Martin Alex F, Tubaltseva Svitlana, Harrison Anja, Rubin G James
Department of Psychological Medicine, Institute of Psychiatry, Psychology and Neuroscience, King's College London, London WC2R 2LS, UK.
School of Liberal Arts, Richmond American University London, London W4 5AN, UK.
Behav Sci (Basel). 2025 Jun 12;15(6):808. doi: 10.3390/bs15060808.
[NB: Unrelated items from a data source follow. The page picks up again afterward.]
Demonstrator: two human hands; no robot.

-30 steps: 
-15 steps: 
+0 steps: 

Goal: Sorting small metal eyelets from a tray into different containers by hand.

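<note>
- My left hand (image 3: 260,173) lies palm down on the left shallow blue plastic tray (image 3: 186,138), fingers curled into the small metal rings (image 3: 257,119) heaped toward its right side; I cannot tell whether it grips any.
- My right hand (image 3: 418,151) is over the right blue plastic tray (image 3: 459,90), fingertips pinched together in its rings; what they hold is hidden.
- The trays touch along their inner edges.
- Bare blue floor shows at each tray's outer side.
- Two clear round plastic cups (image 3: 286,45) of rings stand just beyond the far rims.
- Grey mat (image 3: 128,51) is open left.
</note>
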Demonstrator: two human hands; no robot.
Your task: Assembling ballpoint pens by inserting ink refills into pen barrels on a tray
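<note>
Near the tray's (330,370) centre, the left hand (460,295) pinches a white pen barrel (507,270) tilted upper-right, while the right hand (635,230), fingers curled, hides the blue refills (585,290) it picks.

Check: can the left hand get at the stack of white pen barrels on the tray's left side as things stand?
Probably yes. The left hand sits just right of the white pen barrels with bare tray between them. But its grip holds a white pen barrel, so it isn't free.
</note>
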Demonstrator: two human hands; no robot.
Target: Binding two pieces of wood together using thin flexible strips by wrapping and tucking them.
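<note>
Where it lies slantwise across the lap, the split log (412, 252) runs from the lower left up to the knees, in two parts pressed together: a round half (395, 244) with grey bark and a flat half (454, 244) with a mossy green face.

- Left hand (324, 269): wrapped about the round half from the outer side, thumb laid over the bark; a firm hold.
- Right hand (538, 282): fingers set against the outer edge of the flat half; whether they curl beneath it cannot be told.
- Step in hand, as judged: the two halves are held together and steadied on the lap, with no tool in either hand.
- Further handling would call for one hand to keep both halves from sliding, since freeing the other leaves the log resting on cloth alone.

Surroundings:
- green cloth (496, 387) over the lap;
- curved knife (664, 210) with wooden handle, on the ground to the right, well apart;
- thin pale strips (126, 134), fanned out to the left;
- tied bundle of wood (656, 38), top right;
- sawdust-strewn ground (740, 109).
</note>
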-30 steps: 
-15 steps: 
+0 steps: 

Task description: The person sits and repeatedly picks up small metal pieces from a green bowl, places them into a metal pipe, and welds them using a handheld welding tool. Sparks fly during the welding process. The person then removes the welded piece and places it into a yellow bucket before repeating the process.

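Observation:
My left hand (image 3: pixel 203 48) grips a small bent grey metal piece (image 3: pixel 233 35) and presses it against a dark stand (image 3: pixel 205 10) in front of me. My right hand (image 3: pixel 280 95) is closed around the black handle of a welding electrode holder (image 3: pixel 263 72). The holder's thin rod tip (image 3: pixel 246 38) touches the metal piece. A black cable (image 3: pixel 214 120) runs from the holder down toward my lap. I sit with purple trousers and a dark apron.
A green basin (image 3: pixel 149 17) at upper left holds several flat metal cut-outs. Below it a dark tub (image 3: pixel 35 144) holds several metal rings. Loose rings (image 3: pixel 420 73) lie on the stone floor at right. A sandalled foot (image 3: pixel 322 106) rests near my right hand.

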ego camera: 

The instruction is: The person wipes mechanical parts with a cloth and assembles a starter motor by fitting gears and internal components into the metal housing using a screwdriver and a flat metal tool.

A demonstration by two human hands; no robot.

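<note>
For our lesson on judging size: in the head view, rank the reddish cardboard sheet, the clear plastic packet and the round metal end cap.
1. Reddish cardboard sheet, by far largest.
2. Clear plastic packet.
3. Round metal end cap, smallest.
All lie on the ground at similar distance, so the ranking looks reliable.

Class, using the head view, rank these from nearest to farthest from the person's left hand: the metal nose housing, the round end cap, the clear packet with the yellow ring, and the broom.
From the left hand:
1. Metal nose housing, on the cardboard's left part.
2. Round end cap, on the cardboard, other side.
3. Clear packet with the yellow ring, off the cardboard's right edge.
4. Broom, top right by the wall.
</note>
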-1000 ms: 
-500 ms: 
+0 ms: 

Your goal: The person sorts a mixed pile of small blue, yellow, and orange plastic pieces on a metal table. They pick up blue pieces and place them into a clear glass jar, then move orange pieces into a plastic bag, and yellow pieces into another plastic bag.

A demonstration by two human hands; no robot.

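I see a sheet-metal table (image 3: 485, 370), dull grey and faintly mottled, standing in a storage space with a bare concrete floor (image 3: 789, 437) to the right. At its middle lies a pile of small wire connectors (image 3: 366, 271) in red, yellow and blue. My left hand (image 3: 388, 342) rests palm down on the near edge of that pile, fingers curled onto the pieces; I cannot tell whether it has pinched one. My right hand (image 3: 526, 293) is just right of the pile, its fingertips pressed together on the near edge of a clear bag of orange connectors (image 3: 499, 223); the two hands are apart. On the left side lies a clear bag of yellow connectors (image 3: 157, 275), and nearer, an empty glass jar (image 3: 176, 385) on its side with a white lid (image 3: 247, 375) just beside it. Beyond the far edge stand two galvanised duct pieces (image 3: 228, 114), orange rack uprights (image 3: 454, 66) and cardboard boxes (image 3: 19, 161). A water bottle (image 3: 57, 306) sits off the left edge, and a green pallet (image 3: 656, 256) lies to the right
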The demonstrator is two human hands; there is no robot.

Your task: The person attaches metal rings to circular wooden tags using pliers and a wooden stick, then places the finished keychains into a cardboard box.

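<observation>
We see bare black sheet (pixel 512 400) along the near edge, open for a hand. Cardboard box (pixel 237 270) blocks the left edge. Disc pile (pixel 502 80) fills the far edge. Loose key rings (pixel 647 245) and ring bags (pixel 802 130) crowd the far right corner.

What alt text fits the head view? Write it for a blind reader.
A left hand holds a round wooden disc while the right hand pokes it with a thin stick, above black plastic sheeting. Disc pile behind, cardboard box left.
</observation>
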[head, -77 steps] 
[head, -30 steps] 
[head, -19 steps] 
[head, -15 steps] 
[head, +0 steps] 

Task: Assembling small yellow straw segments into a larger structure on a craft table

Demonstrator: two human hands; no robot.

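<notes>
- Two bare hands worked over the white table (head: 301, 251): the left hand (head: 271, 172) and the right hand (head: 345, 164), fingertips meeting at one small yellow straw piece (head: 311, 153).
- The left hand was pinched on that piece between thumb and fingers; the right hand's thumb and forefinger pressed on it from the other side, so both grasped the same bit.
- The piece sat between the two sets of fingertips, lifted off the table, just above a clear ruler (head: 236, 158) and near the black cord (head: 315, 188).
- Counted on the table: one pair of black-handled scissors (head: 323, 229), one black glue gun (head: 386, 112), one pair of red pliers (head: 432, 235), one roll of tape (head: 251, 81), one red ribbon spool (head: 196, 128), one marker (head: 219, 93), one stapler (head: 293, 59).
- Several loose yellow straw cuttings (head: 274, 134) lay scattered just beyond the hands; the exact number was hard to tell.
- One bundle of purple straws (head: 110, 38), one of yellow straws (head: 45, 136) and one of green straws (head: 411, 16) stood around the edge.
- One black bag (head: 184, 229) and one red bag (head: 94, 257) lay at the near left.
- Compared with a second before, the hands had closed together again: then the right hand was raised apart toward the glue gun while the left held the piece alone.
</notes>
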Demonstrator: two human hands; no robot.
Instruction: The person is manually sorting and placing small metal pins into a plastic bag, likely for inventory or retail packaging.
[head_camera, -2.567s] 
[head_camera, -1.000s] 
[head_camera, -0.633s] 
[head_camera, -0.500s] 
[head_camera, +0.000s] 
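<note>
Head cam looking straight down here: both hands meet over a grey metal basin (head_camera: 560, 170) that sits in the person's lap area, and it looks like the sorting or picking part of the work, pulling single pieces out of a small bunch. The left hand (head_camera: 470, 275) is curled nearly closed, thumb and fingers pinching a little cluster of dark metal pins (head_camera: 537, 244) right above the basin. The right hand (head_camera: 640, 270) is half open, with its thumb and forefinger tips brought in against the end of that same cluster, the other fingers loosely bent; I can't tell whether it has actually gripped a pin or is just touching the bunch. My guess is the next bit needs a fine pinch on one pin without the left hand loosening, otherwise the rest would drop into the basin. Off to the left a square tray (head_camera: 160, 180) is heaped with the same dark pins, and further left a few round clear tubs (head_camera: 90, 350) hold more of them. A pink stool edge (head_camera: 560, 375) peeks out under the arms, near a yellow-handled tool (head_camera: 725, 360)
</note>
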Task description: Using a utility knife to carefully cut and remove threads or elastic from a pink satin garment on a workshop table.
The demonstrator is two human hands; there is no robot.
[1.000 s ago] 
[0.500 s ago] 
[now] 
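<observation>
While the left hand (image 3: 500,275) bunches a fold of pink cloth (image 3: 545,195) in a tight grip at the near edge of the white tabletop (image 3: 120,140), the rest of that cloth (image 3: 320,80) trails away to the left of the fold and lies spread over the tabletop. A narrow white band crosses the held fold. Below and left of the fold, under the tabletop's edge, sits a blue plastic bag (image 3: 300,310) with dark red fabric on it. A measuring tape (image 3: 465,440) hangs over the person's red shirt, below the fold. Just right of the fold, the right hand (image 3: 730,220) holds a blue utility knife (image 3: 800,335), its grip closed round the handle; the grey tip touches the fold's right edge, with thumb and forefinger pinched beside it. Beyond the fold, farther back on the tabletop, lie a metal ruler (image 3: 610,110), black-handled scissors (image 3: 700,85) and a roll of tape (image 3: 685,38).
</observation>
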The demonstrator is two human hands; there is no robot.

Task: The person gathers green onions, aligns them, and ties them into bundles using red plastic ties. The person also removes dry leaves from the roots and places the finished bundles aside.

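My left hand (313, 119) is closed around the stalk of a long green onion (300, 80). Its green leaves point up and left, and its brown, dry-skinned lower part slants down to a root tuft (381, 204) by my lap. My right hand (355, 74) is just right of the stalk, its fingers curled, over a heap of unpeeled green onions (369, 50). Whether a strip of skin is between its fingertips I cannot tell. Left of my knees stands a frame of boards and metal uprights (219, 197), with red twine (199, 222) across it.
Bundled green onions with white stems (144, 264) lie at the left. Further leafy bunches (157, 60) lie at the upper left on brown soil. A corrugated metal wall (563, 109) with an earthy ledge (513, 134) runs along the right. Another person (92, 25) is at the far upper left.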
Generative AI tools offer opportunities for enhancing learning and assessment, but raise concerns about equity, academic integrity, and the ability to critically engage with AI-generated content. This study explores these issues within a psychology-oriented postgraduate programme at a UK university. We co-designed and evaluated a novel AI-integrated assessment aimed at improving critical AI literacy among students and teaching staff (pre-registration: osf.io/jqpce). Students were randomly allocated to two groups: the 'compliant' group used AI tools to assist with writing a blog and critically reflected on the outputs, while the 'unrestricted' group had free rein to use AI to produce the assessment. Teaching staff, blinded to group allocation, marked the blogs using an adapted rubric. Focus groups, interviews, and workshops were conducted to assess the feasibility, acceptability, and perceived integrity of the approach. Findings suggest that, when carefully scaffolded, integrating AI into assessments can promote both technical fluency and ethical reflection. A key contribution of this study is its participatory co-design and evaluation method, which was effective and transferable, and is presented as a practical toolkit for educators. This approach supports growing calls for authentic assessment that mirrors real-world tasks, while highlighting the ongoing need to balance academic integrity with skill development.
生成式人工智能工具为加强学习和评估提供了机会,但引发了对公平性、学术诚信以及批判性参与人工智能生成内容能力的担忧。本研究在英国一所大学的心理学研究生课程中探讨了这些问题。我们共同设计并评估了一项新颖的人工智能整合评估,旨在提高学生和教职员工的批判性人工智能素养(预注册:osf.io/jqpce)。学生被随机分为两组:“合规”组使用人工智能工具协助撰写博客并对输出进行批判性反思,而“无限制”组可以自由使用人工智能来完成评估。对分组不知情的教职员工使用改编后的评分标准对博客进行评分。通过焦点小组、访谈和研讨会来评估该方法的可行性、可接受性和感知到的诚信度。研究结果表明,在精心搭建支架的情况下,将人工智能整合到评估中可以促进技术流畅性和道德反思。本研究的一个关键贡献是其参与式共同设计和评估方法,该方法有效且可推广,并作为教育工作者的实用工具包呈现。这种方法支持了对反映现实世界任务的真实评估的日益增长的呼声,同时强调了在学术诚信与技能发展之间保持平衡的持续必要性。